Intuitive eating is growing more popular by the minute. In 2019, bestselling author Jessica Knoll wrote an op-ed in The New York Times that chronicled her own shift away from diets and food restriction and towards intuitive eating. She detailed how frustrating it is to see so many successful women putting so much focus on their weight and their food choices, instead of talking about or celebrating other more important things.
"Food is a part of my life — a fun part — but it no longer tastes irresistible, the way it did when I told myself I couldn’t have it," Knoll wrote, revealing the breezy way she thinks about food now that she has adopted intuitive eating. That alone sounds like a reason to give intuitive eating a try.
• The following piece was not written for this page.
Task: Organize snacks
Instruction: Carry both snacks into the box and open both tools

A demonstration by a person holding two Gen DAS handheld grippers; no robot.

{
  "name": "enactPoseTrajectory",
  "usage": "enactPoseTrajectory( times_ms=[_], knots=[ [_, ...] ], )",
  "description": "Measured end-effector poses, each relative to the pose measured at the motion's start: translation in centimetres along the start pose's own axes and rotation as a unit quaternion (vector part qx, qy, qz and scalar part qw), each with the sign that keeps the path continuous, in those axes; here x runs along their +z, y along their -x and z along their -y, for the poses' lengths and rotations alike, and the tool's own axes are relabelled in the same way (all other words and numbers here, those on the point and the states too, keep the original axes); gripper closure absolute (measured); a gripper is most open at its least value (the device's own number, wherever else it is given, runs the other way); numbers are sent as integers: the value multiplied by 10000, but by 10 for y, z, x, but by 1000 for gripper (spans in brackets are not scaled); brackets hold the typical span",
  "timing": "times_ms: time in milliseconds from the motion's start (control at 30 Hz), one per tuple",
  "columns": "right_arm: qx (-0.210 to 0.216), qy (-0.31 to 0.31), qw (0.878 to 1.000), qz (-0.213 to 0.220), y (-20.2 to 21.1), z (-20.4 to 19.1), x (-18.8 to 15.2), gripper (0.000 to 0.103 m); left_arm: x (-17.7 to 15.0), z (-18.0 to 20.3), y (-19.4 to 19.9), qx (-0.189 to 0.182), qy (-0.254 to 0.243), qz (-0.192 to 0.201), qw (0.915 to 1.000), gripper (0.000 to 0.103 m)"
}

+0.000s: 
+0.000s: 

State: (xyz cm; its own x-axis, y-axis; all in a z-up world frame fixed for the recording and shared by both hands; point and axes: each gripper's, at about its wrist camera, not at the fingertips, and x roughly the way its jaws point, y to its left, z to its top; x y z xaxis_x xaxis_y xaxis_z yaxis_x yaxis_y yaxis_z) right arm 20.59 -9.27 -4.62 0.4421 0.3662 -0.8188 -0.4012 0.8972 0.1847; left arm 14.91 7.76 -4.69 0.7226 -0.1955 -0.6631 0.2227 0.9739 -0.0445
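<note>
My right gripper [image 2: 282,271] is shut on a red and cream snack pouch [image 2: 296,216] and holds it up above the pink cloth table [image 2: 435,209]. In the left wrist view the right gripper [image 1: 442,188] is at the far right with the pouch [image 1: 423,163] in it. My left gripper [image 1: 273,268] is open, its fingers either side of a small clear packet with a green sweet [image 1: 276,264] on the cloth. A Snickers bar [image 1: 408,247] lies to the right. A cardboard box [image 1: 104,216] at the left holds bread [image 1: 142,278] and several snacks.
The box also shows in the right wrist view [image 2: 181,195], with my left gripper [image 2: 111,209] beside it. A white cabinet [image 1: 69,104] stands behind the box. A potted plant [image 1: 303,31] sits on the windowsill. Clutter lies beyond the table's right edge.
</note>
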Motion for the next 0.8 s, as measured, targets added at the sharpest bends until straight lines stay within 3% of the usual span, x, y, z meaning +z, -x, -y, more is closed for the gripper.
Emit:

Despite being new to the mainstream, intuitive eating has actually been around for a while. Dietitians Evelyn Tribole and Elyse Resch published the book, Intuitive Eating, in 1995. Since then, many nutrition experts have praised the approach. However, there are plenty of myths about intuitive eating floating around. Here’s what the experts and evidence have to say about this way of eating.
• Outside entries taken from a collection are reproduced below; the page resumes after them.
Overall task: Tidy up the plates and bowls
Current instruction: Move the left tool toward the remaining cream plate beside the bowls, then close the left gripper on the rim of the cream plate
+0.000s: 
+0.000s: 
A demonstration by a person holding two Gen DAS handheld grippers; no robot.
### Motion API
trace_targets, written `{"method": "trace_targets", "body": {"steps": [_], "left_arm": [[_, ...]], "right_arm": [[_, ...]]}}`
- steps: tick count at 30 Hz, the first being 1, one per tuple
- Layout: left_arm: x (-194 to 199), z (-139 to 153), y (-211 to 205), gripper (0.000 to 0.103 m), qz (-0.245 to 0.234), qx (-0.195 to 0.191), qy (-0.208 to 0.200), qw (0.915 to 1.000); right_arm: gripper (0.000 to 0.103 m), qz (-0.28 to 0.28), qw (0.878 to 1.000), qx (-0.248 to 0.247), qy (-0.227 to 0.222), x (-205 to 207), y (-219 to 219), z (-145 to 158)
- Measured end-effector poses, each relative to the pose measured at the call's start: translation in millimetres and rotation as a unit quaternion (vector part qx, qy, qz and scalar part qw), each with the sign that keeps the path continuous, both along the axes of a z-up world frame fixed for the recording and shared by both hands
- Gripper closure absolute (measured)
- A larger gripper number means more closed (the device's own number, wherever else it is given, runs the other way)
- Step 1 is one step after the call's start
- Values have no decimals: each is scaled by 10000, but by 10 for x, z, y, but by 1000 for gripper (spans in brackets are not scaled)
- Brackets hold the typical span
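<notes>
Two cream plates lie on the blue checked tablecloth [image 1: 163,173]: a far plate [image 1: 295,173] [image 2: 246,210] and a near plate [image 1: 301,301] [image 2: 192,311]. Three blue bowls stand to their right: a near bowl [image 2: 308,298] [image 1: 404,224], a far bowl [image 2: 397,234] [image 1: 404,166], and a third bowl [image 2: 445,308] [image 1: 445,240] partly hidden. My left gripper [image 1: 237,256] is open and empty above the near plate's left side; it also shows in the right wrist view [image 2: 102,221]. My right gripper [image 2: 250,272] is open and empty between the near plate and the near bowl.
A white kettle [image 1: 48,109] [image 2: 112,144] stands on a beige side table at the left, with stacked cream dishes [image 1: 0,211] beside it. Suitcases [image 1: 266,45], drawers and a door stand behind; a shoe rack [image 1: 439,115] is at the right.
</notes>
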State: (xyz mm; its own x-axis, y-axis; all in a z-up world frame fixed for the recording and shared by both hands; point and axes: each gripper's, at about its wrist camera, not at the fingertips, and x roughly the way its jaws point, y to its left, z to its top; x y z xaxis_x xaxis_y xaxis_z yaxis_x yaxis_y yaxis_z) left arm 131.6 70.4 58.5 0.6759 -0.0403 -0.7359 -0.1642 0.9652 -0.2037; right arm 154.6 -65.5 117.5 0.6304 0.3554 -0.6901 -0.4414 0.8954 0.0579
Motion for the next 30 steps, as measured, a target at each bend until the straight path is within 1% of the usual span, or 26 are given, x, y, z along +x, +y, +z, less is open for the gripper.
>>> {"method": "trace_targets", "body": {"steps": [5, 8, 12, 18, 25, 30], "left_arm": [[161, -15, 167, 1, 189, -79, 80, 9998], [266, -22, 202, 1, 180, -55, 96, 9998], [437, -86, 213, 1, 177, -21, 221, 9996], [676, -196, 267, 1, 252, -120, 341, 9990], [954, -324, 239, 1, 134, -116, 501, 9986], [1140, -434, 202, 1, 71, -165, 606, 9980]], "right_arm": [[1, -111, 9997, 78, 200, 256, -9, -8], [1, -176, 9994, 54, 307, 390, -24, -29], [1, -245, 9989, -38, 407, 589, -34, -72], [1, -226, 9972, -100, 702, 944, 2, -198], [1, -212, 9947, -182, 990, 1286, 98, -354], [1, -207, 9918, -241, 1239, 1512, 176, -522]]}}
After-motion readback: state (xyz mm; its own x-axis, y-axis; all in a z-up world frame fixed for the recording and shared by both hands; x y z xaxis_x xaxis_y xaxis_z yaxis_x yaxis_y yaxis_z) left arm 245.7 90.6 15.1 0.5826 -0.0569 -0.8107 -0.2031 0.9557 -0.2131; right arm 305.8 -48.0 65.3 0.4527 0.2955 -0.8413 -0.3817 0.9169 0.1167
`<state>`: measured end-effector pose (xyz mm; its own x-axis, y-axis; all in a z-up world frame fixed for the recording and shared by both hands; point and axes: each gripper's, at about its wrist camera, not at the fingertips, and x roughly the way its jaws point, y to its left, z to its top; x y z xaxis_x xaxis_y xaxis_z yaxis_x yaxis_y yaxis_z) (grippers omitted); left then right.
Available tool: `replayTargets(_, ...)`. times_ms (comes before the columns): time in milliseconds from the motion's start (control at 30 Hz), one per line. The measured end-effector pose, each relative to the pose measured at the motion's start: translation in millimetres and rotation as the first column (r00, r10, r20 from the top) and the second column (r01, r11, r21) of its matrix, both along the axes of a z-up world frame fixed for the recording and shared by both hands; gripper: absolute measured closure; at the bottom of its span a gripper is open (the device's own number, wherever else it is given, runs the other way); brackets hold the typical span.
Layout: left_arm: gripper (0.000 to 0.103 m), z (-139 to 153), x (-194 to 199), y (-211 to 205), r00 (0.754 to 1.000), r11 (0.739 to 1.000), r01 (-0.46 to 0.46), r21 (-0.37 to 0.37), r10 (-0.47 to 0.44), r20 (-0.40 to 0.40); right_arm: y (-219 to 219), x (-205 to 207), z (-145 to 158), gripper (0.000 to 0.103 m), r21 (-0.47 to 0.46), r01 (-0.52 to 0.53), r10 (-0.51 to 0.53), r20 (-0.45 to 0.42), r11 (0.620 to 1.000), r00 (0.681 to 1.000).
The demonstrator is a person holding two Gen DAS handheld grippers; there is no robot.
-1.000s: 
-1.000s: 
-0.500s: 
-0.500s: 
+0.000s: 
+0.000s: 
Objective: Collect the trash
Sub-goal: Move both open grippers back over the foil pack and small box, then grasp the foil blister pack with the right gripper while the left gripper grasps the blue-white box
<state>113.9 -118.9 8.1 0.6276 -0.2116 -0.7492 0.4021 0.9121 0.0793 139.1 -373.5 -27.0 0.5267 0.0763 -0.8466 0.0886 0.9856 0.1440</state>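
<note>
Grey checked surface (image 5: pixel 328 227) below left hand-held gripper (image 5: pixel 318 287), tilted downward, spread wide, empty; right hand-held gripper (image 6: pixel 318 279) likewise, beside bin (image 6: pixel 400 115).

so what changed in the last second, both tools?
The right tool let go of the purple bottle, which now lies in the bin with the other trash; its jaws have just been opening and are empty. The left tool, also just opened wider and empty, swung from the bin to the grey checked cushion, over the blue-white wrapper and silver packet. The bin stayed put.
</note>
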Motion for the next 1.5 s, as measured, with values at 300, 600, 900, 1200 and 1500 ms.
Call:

Myth: Intuitive eating is just another diet
Let’s face it, there are hundreds of programs out there that claim not to be diets, but are, in fact, the epitome of diets. A "lifestyle change" that forbids you from eating outside of a certain time window? It’s a diet. A "30-day reset" that makes entire food groups off-limits? It’s a diet! However, intuitive eating is actually different. It’s really, truly not a diet. Why? Because there are no rules around what you can and cannot eat.
Dietitian Evelyn Tribole, co-author of the original Intuitive Eating book, wrote on the Intuitive Eating website, "Intuitive Eating is not a diet or food plan. Period. There is no pass or fail, therefore there is no ‘blowing it’, rather it’s a journey of self-discovery and connection to the needs of your mind and body." She continued, writing, "There is nothing to count: this includes no counting of calories, carbs, points, or macros." Tribole went on to explain that intuitive eating is not about weight loss. As it happens, part of intuitive eating is letting go of weight loss as a goal and quitting the scale.
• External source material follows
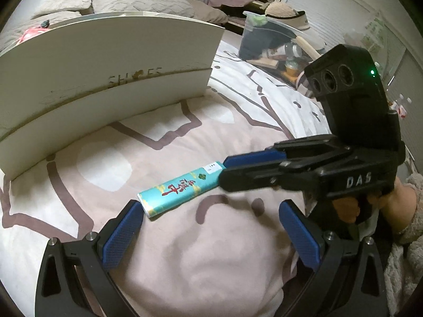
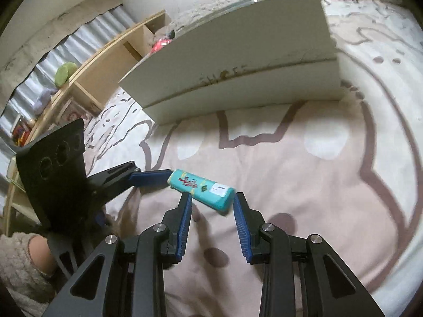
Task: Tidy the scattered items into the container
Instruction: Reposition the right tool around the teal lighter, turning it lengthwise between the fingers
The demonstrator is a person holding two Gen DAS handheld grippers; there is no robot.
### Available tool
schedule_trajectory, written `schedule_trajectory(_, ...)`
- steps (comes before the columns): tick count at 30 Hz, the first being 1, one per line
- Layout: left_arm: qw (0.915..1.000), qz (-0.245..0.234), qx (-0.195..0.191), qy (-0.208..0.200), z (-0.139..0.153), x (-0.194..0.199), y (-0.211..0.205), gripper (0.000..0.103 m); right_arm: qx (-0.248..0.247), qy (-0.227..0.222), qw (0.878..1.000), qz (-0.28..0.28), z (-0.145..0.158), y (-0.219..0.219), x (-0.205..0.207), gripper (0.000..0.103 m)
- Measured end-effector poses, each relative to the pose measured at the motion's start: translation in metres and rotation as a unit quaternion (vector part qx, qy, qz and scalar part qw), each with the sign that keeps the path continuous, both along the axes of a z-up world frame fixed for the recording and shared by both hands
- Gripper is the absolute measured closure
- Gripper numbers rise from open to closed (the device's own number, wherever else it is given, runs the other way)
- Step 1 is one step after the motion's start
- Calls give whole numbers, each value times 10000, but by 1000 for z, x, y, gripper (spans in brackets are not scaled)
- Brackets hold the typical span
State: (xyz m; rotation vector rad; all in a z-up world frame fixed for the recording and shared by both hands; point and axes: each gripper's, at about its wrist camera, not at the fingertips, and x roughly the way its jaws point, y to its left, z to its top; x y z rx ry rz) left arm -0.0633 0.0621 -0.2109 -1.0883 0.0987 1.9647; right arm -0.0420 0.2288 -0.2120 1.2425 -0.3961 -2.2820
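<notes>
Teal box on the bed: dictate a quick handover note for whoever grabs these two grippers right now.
Right gripper: pads on either side of the labelled end of the teal box, apparently pinching it.
Left gripper: wide open and empty, one finger at the box's other end.
Things: the teal box lies low on the bedspread. The white shoe box stands behind it, and its inside is out of view.
Done: the box is reached, not yet put away.
Left: lift it over the shoe box wall and release it inside.
</notes>
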Motion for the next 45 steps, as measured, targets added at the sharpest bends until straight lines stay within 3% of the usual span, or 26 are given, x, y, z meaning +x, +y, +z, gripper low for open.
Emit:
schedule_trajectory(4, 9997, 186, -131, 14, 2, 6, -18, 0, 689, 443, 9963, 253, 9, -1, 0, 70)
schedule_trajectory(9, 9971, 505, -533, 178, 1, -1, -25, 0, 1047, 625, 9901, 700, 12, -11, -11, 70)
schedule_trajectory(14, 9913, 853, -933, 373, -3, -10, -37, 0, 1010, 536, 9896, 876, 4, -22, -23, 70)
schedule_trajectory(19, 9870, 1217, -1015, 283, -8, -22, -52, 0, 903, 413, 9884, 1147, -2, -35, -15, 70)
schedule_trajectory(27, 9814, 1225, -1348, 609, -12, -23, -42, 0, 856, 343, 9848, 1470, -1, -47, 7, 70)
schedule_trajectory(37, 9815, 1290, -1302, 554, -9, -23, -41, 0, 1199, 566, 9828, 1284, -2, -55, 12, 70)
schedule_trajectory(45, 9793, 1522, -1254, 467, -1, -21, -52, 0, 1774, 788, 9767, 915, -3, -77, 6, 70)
Myth: People who want to lose weight should try a diet instead of intuitive eating
Given how infatuated our culture is with thinness, it’s natural to think that maybe intuitive eating is just another way to try to lose weight. However, Intuitive Eating authors and dietitians Evelyn Tribole and Elyse Resch make it clear that intuitive eating is about rejecting the goal of intentional weight loss.
Maybe you’re saying to yourself, "Okay, intuitive eating isn’t for me. I’ll try a diet instead because I want to lose weight." Again, that’s a natural response, but it’s not really the way things work. A 2013 review study in Social and Personality Psychology Compass found that the vast majority of people who are able to lose weight can’t keep that weight off in subsequent years. That goes for all dieters, no matter which diet they were on.
A 2020 meta-analysis published in The BMJ came to a similar conclusion. After reviewing 121 previously done studies with nearly 22,000 total subjects following 14 diets, the authors concluded that while many people were able to lose weight and improve certain health markers like cholesterol after six months, both weight loss and health improvements were gone after 12 months.
Myth: You can use intuitive eating as a way to lose weight
Although intuitive eating is not designed for weight loss, many who hear about this style of eating still think of it as way to slim down. Registered dietitian Jessica Jones wrote in an article for Self that most people think: "This sounds great; I’d give anything to have a less fraught relationship with food, but I also want to control my weight, and for that I do have to follow rules about what I eat." She continued, saying, "It’s a dilemma I hear a lot: Is it possible to practice intuitive eating and have a healthier relationship with food, while also wanting to lose or maintain your weight?"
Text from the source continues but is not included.